Another positive step in this direction was the approval of the Oil Refining Policy on the “modernization” of degraded refineries. This policy has created an excellent opportunity to make huge investments and ensure a significant increase in production while meeting the latest environmentally friendly specifications. Three refineries namely Attock Refinery Ltd, National Refinery Ltd and Pakistan Refinery Ltd have already agreed to sign modernization agreements with Ogra under the revised Policy. PARCO and Cnergyico are also likely to join once their issues are resolved, bringing the refinery’s total investment to $5-6 billion. The GOP/OGRA position and their need to accelerate the signing of agreements with refineries that agreed to permanently block the development were mutually agreed.

The other side of the downstream oil industry needs to be strengthened. The main issues need to be urgently addressed, in particular regarding compliance with policies independent of political changes and strict control of illegal inflow/outflow of petroleum products and, of course, gradual deregulation with identified key milestones.

Implementation of the refining policy (green and brown – both) will only affect 30% of the production after 3-5 years, but controlling illegal inflows/outflows will bring immediate benefits/revenue to the national exchequer.

Despite recent momentum, renewable energy development in Pakistan is hampered by low private sector participation, delayed tendering processes, inadequate transmission infrastructure and the intermittent nature of renewable energy sources. Recommendations to address these issues include promoting hybrid wind-solar farms, identifying dry regions for developing solar parks, streamlining the tender process, accessing global funding to reduce costs, and encouraging local production of renewable energy equipment.

Given the challenges facing the sector, such as circular debt and outdated infrastructure, the need for comprehensive measures and modernization efforts with a clear and coherent policy framework was highlighted. Additionally, robust regulatory support will be needed to facilitate the development of sustainable, modern infrastructure, including significant financial commitments ($340 billion by 2030) and incentives.

While the symposium highlighted the importance of supporting public-private partnerships to leverage collective expertise for large-scale sustainable projects, encouraging private sector investment in renewable energy, and diversifying the energy supply by prioritizing renewable sources such as solar, wind, hydro and biomass – the dominant belief was the need to reduce dependence on fossil fuels.
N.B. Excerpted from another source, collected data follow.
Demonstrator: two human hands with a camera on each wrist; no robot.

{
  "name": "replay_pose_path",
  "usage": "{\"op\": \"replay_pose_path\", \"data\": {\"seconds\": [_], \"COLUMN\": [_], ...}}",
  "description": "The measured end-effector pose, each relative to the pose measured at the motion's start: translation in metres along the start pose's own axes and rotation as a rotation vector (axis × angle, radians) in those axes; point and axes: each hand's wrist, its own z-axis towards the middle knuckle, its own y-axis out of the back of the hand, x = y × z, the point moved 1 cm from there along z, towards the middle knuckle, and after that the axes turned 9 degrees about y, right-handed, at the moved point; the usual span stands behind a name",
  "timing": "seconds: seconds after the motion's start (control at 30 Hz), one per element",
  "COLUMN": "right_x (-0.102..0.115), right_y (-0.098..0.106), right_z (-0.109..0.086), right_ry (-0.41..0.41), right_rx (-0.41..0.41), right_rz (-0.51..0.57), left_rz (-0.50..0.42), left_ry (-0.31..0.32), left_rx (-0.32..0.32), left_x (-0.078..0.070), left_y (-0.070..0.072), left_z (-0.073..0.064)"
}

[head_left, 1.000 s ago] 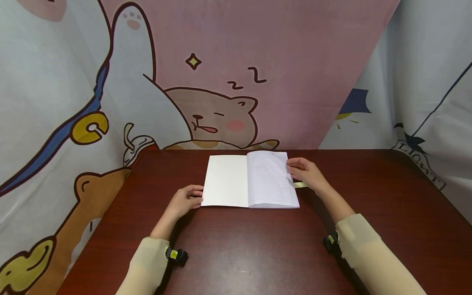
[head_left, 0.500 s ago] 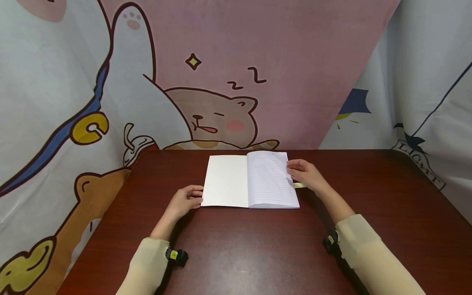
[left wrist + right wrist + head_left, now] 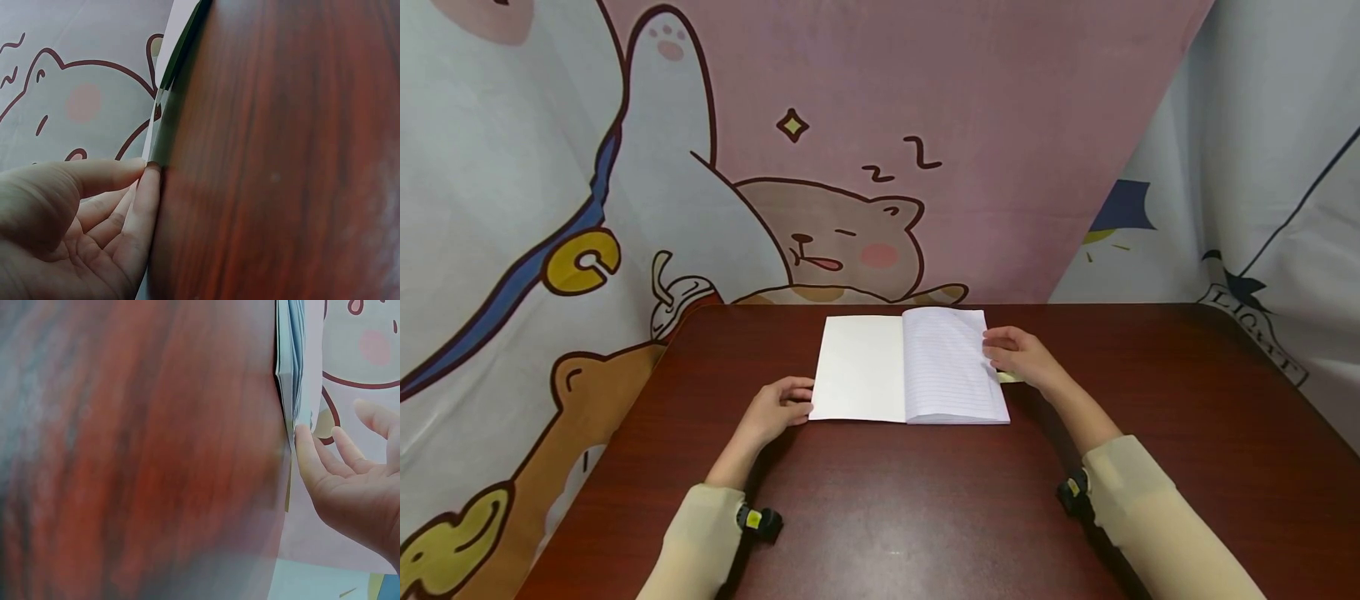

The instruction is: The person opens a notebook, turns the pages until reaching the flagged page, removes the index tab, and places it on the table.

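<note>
Lying opened on one dark red-brown wooden worktop (image 3: 895, 500): one paper notebook (image 3: 901, 367), blank cream left, lined white right. Pinched at left edge in the grip of one left hand (image 3: 771, 410); touched at right edge by one right hand (image 3: 1022, 358), fingers loosely parted. Near that hand, one pale-yellow strip (image 3: 1011, 377).

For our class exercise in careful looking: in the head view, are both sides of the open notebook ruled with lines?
No, the notebook shows ruled lines on its right-hand page, while its left-hand side is plain white.
</note>
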Motion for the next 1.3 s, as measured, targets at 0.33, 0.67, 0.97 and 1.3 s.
{"op": "replay_pose_path", "data": {"seconds": [0.33, 0.67, 0.97, 1.3], "right_x": [-0.0008, 0.0002, -0.0012, 0.0013], "right_y": [-0.0006, -0.0014, 0.0003, 0.0003], "right_z": [0.0024, 0.002, 0.0026, 0.0022], "right_ry": [-0.015, 0.029, 0.079, 0.082], "right_rx": [0.0, -0.019, -0.031, -0.065], "right_rz": [0.006, -0.007, -0.025, -0.038], "left_rz": [0.004, 0.004, 0.005, -0.004], "left_ry": [-0.003, -0.005, -0.009, -0.006], "left_rx": [-0.006, -0.003, -0.004, -0.002], "left_x": [-0.0001, 0.0003, 0.0015, 0.0005], "left_y": [0.0002, 0.0004, 0.0002, 0.0003], "left_z": [-0.0007, -0.0007, -0.0004, -0.0009]}}
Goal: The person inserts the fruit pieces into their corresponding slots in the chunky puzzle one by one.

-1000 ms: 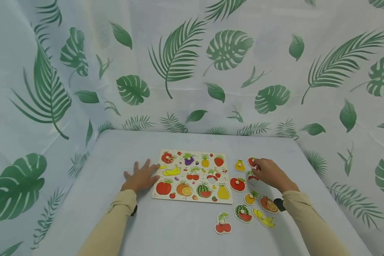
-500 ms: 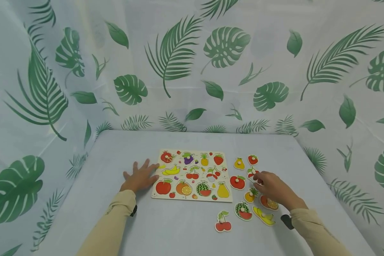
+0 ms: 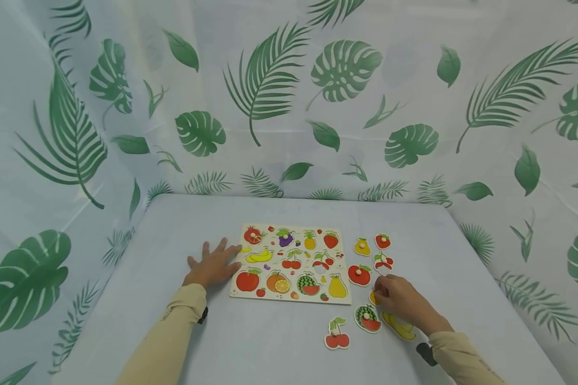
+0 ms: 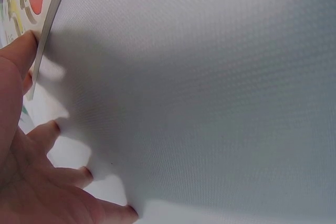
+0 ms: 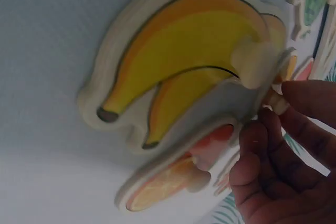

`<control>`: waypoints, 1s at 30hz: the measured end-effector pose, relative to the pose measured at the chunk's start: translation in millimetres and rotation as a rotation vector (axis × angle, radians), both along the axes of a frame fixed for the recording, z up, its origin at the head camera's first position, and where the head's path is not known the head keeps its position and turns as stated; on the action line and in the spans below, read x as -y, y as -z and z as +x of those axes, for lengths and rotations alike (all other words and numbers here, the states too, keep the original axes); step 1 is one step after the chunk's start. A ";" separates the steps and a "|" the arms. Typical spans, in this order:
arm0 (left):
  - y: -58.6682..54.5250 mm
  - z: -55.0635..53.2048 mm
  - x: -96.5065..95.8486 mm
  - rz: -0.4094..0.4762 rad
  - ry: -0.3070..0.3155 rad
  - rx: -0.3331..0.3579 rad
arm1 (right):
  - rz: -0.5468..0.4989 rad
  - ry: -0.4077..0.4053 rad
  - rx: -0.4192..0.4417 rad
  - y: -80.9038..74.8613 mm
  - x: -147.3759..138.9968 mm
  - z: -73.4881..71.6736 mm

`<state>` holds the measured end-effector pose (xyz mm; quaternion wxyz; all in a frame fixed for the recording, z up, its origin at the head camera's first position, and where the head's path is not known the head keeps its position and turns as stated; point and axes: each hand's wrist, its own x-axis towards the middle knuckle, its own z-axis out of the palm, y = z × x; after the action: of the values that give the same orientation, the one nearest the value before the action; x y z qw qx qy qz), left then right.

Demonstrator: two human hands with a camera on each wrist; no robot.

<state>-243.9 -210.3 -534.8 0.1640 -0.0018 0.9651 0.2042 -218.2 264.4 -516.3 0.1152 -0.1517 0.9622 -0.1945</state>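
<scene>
My left hand (image 3: 214, 266) lies with fingers spread at the left edge of the fruit puzzle board (image 3: 279, 298). In the left wrist view, the thumb (image 4: 23, 51) touches the board's edge and the other fingertips rest on the table. My right hand (image 3: 404, 299) is over the loose pieces, right of the board. In the right wrist view, its thumb and finger pinch the small knob (image 5: 278, 103) of a piece. This appears to be the pineapple piece (image 3: 374, 298), mostly hidden by the hand. Beside it are the banana piece (image 5: 184, 40) and orange piece (image 5: 173, 177).
Nearby lie the tomato-like red piece (image 3: 359, 275), pear piece (image 3: 362, 246), strawberry piece (image 3: 382, 241), another red fruit piece (image 3: 383, 263), watermelon piece (image 3: 367, 318) and cherry piece (image 3: 337, 340). A leaf-printed curtain (image 3: 270, 133) stands behind the table (image 3: 250, 342).
My right hand has moved toward me, from the strawberry piece past the red fruit piece below it to the pineapple piece. My left hand stays at the board's edge.
</scene>
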 end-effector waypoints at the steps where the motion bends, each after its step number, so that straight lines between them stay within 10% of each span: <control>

Guided by this transition, it becomes clear that there is a need to focus on four key areas: first, robust demand planning strategies must be implemented to ensure efficient use of energy; secondly, diversifying the fuel mix to include renewable resources is essential for long-term sustainability; third, market deregulation can promote competition and innovation in the energy sector, increasing efficiency and affordability; fourthly, the role of distribution companies (DISCOs) turns out to be crucial and requires reforms to increase their efficiency and effectiveness in energy distribution.
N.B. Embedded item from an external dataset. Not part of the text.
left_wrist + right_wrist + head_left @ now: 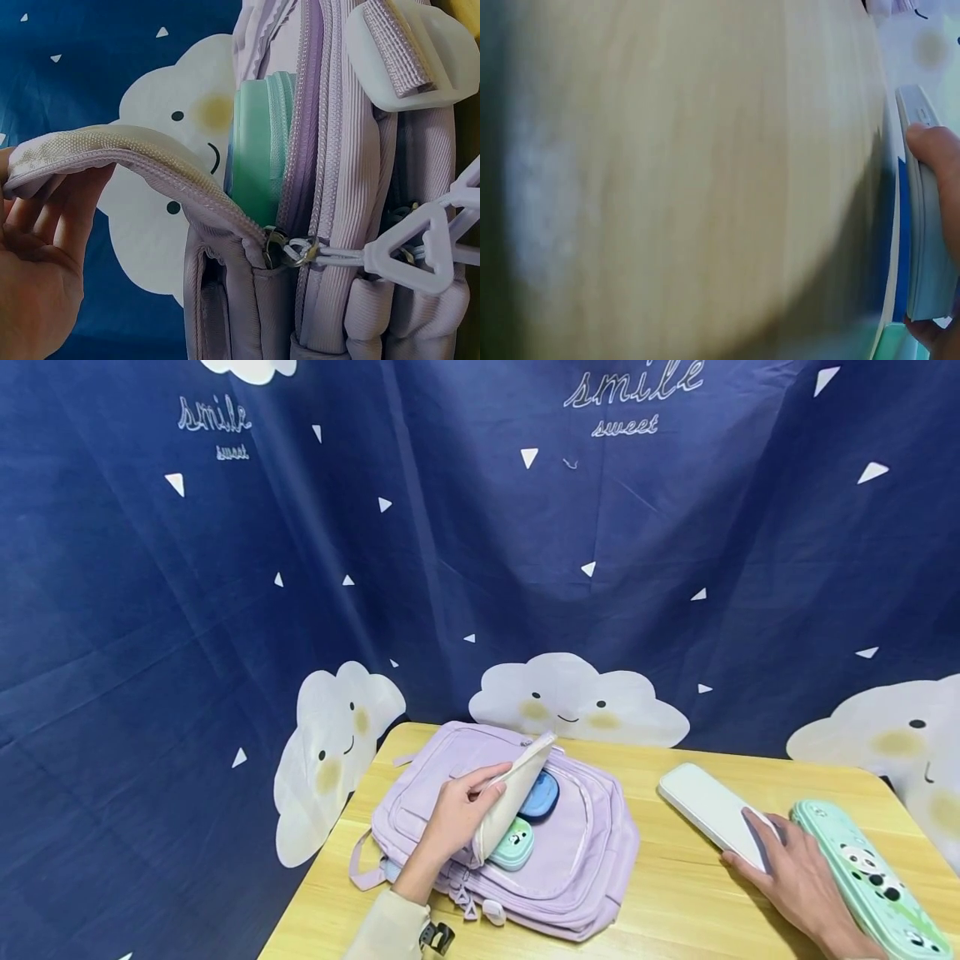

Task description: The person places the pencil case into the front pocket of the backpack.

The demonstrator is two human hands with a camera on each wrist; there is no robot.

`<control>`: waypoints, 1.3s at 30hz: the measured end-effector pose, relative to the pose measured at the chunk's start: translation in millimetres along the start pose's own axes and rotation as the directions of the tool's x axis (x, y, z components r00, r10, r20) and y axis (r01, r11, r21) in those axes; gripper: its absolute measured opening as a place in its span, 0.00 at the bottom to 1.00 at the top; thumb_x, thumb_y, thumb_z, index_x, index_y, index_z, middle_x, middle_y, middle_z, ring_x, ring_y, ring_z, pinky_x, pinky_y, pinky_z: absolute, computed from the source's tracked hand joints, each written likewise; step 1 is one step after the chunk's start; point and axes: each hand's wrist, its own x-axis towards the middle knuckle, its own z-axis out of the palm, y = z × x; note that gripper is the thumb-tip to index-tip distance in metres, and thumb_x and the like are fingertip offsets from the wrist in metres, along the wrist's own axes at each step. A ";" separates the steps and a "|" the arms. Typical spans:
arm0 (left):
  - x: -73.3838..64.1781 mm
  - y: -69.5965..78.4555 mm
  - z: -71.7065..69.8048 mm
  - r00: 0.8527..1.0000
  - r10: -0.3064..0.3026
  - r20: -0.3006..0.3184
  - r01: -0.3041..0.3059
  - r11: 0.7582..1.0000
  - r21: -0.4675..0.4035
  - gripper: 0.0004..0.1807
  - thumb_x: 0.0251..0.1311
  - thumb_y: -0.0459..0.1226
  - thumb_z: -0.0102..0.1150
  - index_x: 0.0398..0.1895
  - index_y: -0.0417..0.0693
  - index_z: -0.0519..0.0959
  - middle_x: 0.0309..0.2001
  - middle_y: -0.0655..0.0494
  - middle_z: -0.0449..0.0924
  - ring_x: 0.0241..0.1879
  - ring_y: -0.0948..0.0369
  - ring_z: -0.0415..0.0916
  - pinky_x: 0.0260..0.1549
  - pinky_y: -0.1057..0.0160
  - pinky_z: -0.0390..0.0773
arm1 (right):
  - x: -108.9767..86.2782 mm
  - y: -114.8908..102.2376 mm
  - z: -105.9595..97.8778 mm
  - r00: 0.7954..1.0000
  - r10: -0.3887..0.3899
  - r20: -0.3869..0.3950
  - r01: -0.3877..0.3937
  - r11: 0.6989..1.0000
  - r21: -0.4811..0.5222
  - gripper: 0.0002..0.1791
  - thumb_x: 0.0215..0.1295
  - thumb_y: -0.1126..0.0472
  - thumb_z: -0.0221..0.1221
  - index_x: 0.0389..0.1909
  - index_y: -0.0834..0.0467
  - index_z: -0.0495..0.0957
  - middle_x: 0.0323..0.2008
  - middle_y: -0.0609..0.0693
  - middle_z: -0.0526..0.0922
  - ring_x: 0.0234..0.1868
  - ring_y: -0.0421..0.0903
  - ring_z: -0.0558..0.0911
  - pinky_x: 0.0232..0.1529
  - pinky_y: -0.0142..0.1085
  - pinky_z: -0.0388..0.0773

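A lilac backpack (431,768) lies on the table with its front pocket unzipped. My left hand (457,814) pinches the edge of the pocket's flap (517,797) and holds it raised, its pale lining showing. Inside the pocket sit a blue rounded case (542,795) and a small mint-green panda case (514,847); the left wrist view shows the green case's side (255,142). On the right, my right hand (798,877) grips the near end of a flat, white oblong case (708,806). In the right wrist view, the thumb (934,150) presses along that case's side (926,247).
A long mint-green pencil case (873,868) with pandas lies just right of my right hand. Zipper pulls (468,906) hang at the backpack's near side. A wooden table (652,877) carries everything, and a dark blue cloud-patterned curtain (450,552) stands behind and to the left.
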 end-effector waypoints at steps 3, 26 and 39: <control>-0.2 0.0 -0.2 1.000 -0.003 0.003 0.003 1.000 -0.002 0.19 0.78 0.42 0.65 0.68 0.60 0.86 0.55 0.53 0.92 0.44 0.65 0.88 0.43 0.66 0.84 | 1.2 -3.1 -0.6 0.999 -0.032 -0.033 0.032 0.999 0.005 0.49 0.65 0.41 0.75 0.76 0.66 0.68 0.63 0.78 0.69 0.57 0.79 0.70 0.54 0.71 0.65; -0.2 -0.7 0.3 1.000 0.014 -0.002 -0.014 1.000 -0.002 0.18 0.78 0.41 0.65 0.67 0.59 0.86 0.50 0.54 0.94 0.39 0.67 0.87 0.40 0.66 0.84 | 12.5 -41.3 -6.6 0.984 -0.139 -0.113 0.149 0.985 0.084 0.50 0.51 0.47 0.83 0.74 0.58 0.75 0.64 0.66 0.76 0.54 0.65 0.74 0.49 0.52 0.64; 0.0 -1.5 0.4 1.000 0.029 0.004 -0.029 0.999 -0.017 0.19 0.78 0.40 0.65 0.68 0.58 0.86 0.51 0.53 0.94 0.40 0.66 0.88 0.40 0.66 0.84 | 15.0 -46.0 -11.6 0.973 -0.183 -0.143 0.197 0.976 0.092 0.51 0.48 0.50 0.84 0.74 0.58 0.76 0.64 0.66 0.76 0.55 0.65 0.74 0.51 0.50 0.62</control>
The recognition of all stakeholders is imperative given the urgent need for a complete restructuring and overhaul of both the transmission and distribution sectors, moving away from the ad hoc and makeshift arrangements that have persisted for over three decades. This transformation should include not only structural reforms and a change in thinking at the top, but also adapting to the best and most relevant practices from Third World countries. Additionally, it is important to take into account global changes initiated in the post-COVID era, such as digitalization and artificial intelligence, and apply them locally. This can only be achieved by integrating young, innovative and fresh perspectives across the energy value chain, in both the public and private sectors.